Stop 2: Moesch Monument
Fredericksburg National Cemetery is a soldier’s cemetery. There are no generals buried here and only a few field officers. The vast majority of the soldiers interred here are enlisted men or company-grade officers who are not represented by a monument like that dedicated to Humphreys’ men. Their memories are honored by a simple stone marker of which you will mainly see two types. Those shaped like a headstone mark the gravesites of identified soldiers. The smaller, square stones mark the graves of the unknown. These stone carry two numbers: the top number identifies the plot, the bottom number tells the number of bodies in that plot. There are also larger white headstones which mark the graves of soldiers who served in the Spanish-American War, World War I, and World War II.
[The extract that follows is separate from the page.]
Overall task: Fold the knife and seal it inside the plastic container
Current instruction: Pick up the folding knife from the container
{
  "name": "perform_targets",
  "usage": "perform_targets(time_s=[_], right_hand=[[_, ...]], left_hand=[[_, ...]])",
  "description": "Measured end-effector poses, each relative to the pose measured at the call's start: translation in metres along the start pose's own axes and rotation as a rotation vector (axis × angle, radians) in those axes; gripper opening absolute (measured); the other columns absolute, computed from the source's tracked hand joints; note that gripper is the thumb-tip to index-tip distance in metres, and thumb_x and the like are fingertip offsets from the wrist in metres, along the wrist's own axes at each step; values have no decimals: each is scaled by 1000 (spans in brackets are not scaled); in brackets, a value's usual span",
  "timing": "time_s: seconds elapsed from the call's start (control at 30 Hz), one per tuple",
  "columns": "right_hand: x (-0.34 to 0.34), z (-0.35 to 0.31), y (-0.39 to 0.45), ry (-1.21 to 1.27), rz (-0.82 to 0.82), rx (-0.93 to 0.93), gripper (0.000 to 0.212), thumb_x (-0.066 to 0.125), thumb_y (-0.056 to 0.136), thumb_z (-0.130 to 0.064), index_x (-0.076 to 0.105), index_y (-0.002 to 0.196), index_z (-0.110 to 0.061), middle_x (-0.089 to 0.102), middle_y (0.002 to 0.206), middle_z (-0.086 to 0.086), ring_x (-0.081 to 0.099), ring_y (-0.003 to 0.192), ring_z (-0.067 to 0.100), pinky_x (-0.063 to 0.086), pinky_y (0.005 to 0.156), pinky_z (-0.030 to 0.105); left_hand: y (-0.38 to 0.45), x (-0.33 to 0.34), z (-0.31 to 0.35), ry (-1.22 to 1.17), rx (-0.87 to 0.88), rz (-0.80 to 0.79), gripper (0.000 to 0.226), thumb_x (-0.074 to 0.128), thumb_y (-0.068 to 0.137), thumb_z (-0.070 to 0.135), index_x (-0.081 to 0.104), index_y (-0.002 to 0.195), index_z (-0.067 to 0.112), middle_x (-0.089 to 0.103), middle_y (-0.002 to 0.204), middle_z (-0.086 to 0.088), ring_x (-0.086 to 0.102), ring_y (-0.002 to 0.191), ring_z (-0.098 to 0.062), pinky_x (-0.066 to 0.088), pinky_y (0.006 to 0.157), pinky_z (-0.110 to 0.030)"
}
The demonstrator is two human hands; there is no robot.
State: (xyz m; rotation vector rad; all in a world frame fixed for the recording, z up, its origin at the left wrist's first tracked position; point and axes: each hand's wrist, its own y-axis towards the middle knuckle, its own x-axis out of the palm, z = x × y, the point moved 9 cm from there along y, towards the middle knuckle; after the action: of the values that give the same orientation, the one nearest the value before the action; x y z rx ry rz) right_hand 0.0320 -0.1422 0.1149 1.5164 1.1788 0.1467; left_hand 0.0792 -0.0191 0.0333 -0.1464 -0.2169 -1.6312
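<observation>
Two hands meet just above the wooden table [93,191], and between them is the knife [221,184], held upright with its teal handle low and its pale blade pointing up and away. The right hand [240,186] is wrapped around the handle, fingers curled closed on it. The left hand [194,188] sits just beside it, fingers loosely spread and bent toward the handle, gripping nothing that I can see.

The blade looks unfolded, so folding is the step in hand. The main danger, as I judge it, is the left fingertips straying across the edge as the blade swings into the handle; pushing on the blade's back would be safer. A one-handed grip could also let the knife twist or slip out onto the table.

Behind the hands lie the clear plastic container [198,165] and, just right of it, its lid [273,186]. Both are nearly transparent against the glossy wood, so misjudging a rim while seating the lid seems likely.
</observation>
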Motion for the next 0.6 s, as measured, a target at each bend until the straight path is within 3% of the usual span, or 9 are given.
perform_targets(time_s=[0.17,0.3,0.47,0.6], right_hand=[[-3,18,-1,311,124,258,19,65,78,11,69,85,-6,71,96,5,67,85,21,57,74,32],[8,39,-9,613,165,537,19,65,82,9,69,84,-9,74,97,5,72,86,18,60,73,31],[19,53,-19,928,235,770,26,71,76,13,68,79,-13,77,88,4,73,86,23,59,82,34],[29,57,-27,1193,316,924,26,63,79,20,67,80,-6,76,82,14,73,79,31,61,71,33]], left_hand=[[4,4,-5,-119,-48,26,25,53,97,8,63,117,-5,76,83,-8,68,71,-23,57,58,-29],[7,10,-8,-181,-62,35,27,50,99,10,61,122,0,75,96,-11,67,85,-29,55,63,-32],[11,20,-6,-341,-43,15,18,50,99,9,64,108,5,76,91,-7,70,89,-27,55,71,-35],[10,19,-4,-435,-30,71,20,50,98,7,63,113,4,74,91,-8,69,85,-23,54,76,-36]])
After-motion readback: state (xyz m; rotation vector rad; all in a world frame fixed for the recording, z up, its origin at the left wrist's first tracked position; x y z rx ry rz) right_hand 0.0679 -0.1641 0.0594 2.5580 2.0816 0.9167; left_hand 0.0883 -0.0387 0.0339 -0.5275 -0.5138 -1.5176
Colonel Joseph Moesch is honored by one of the few privately funded headstones in the cemetery. Moesch commanded the 83rd New York and was killed on May 6, 1864 in the Battle of the Wilderness. Moesch’s body was originally buried in the cemetery at Ellwood and reinterred in the National Cemetery after the war. Cemetery Superintendent Andrew Birdsall oversaw the interment of Moesch’s remains into the National Cemetery on October 10, 1887 in grave #6618. Shortly afterwards, veterans of his regiment planned to place a monument on his grave. These plans were delayed because the regiment was also raising funds for its monument at Gettysburg, but once the Gettysburg monument was finished they turned their attention back to the Moesch monument. The monument was dedicated on September 24, 1890 in a ceremony largely attended by regiment veterans.